11.5 Accuracy of Representations and Warranties. None of the representations or warranties of Purchaser contain or will contain any untrue statement of a material fact or omit or
will omit or misstate a material fact necessary in order to make the statements contained herein not misleading.
Section 12.
Conditions Precedent to Purchaser’s Obligations. The obligation of Purchaser to purchase the Intellectual Property is subject to the fulfillment, before or at the Closing Date, of
each of the following conditions, any one or portion of which may be waived in writing by Purchaser:
12.1 Representations, Warranties and Covenants of Seller.

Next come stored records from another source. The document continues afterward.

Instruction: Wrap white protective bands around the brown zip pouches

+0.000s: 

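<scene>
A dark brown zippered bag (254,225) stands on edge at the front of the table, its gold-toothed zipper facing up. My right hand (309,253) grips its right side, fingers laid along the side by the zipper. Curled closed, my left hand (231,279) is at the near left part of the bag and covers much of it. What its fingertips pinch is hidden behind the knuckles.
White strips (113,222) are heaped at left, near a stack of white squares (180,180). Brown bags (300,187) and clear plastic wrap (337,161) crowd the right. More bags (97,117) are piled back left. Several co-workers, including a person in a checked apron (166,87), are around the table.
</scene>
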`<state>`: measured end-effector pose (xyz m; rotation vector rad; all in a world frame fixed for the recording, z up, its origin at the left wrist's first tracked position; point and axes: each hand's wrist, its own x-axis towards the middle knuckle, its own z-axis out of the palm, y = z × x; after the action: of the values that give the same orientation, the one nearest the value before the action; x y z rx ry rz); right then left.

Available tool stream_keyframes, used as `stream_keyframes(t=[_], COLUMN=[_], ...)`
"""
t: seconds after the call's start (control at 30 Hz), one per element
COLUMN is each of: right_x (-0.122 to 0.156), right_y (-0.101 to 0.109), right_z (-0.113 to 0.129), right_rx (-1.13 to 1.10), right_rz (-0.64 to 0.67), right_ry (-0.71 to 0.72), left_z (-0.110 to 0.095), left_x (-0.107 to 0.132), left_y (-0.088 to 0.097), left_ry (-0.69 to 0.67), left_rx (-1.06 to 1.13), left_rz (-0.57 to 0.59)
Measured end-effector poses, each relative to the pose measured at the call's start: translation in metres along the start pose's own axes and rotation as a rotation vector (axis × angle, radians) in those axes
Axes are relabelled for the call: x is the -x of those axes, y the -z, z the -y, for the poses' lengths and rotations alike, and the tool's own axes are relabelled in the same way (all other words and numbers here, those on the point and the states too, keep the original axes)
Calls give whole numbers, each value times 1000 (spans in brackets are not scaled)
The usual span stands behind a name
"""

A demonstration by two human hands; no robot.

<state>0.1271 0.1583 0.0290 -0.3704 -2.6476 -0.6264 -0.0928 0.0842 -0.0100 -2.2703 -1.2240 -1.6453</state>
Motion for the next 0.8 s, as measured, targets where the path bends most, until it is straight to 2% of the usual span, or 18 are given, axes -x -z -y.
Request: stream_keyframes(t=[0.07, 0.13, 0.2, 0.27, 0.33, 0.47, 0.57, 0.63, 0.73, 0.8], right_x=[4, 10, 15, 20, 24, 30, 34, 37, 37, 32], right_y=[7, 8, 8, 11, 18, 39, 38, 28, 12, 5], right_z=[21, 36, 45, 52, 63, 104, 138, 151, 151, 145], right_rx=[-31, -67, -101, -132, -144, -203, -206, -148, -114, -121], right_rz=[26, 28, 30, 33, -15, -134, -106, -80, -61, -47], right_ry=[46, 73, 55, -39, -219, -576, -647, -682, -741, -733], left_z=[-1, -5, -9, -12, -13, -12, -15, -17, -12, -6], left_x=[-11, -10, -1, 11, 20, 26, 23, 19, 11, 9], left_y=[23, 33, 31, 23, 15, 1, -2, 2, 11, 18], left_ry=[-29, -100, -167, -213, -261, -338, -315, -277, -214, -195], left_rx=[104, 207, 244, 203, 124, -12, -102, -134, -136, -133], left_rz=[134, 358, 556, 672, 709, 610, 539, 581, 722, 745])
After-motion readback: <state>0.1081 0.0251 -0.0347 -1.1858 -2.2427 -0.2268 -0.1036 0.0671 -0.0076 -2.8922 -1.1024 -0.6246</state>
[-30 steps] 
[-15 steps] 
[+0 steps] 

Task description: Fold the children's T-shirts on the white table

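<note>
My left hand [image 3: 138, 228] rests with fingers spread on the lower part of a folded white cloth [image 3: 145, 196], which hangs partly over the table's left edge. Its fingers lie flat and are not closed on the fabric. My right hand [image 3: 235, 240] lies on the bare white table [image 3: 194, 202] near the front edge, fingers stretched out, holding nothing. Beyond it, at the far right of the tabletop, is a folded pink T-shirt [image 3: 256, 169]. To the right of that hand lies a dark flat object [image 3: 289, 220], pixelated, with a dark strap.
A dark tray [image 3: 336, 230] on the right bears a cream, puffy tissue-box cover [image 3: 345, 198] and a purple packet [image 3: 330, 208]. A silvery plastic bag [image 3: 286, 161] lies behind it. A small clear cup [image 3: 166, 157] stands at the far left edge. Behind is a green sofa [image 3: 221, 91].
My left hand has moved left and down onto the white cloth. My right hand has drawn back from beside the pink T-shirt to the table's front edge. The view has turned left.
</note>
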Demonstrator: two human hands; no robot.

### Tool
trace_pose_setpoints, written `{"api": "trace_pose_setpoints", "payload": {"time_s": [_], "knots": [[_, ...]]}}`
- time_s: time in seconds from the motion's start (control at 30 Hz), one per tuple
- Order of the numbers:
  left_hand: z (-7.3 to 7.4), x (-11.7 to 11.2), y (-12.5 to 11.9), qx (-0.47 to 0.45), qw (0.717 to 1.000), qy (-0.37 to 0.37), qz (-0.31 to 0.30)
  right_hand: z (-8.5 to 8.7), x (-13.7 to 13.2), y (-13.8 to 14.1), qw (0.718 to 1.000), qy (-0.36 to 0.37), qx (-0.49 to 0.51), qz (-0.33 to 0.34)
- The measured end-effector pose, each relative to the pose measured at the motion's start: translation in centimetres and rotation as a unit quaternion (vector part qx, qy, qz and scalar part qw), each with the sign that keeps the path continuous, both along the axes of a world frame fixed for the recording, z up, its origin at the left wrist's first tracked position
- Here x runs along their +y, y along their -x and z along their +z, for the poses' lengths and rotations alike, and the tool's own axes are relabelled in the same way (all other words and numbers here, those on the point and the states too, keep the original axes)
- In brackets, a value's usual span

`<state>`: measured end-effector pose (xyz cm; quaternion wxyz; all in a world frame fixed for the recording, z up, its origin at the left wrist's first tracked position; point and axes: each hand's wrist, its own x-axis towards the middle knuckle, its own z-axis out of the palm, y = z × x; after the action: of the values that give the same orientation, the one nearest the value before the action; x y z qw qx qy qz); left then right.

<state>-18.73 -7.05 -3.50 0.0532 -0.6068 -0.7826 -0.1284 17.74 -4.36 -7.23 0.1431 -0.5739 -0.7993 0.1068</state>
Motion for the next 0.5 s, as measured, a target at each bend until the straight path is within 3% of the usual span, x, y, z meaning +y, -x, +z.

The representations and warranties of each Seller and Seller Shareholders contained herein and the information contained in
any other documents delivered by Seller in connection with this Agreement shall be true and correct in all material respects at the Closing; and Seller shall have performed all obligations and complied
with all agreements, undertakings, covenants and conditions required by this Agreement to be performed or complied with by it or before the Closing.
12.2 No Suits or Actions. At the Closing Date no suit, action or other proceeding shall have been threatened or instituted to restrain, enjoin or otherwise prevent the consummation of this
Agreement, the contemplated transactions or the ownership or validity of the Intellectual Property.
12.3 Release of Liens and Perfection of Title; Costs. All liens against the Intellectual Property shall have been released at or before Closing and Seller shall have perfected title to the
Intellectual Property to the satisfaction of Purchaser in Germany and\or such other foreign jurisdictions as specified by Purchaser. All costs associated with the effective transfer of the
Intellectual Property shall have been paid by Seller at or before Closing.
Section 13.
Conditions Precedent to Obligations of Seller. The obligations of Seller to consummate the transactions contemplated by this Agreement are subject to the fulfillment, before
or at the Closing Date, of the following condition which may be waived in writing by Seller:
13.1 Representations, Warranties and Covenants of Purchaser. All representations and warranties made in this Agreement by Purchaser shall be true as of the Closing Date as fully as
though such representations and warranties had been made on and as of the Closing Date, and Purchaser shall not have violated or shall not have failed to perform in accordance with any
covenant contained in this Agreement.
PAGE 8 – ASSET PURCHASE AGREEMENT
Section 14.
Indemnification and Survival.
14.1 Survival of Representations and Warranties. All representations and warranties made in this Agreement shall survive the Closing of this Agreement, except that any Party to whom
a representation or warranty has been made in this Agreement shall be deemed to have waived any misrepresentation or breach of representation or warranty of which such Party had knowledge
before Closing. Any Party learning of a misrepresentation or breach of representation or warranty under this Agreement shall immediately give written notice thereof to the other Party to this
Agreement. The representations and warranties in this Agreement shall terminate five (5) years from the Closing Date, and such representations or warranties shall thereafter be without force or
effect, except any claim with respect to which notice has been given to the Party to be charged before such expiration date.
14.2 Seller’s Indemnification. Seller and Seller Shareholders each hereby agrees to indemnify and hold Purchaser, its successors and assigns harmless from and against (i) any and all
actual damages, losses, claims, liabilities and obligations relating to the Intellectual Property, contingent or otherwise, arising out of or related to such Seller’s or such Seller Shareholder’s
utilization of the Intellectual Property at all times through the close of business on the day before the Closing Date, (ii) any liability or obligation of such Seller or Seller Shareholder which attaches to
the Intellectual Property from facts arising before the Closing Date, (iii) any and all actual damage or deficiency resulting from any material misrepresentation, breach of warranty or covenant, or
nonfulfillment of any agreement on the part of such Seller or such Seller Shareholder made in this Agreement, and (iv) any and all actions, suits, claims, proceedings, demands, assessments, fines,
judgments, costs and other expenses (including, without limitation, reasonable audit and attorneys fees) incident to any of the foregoing.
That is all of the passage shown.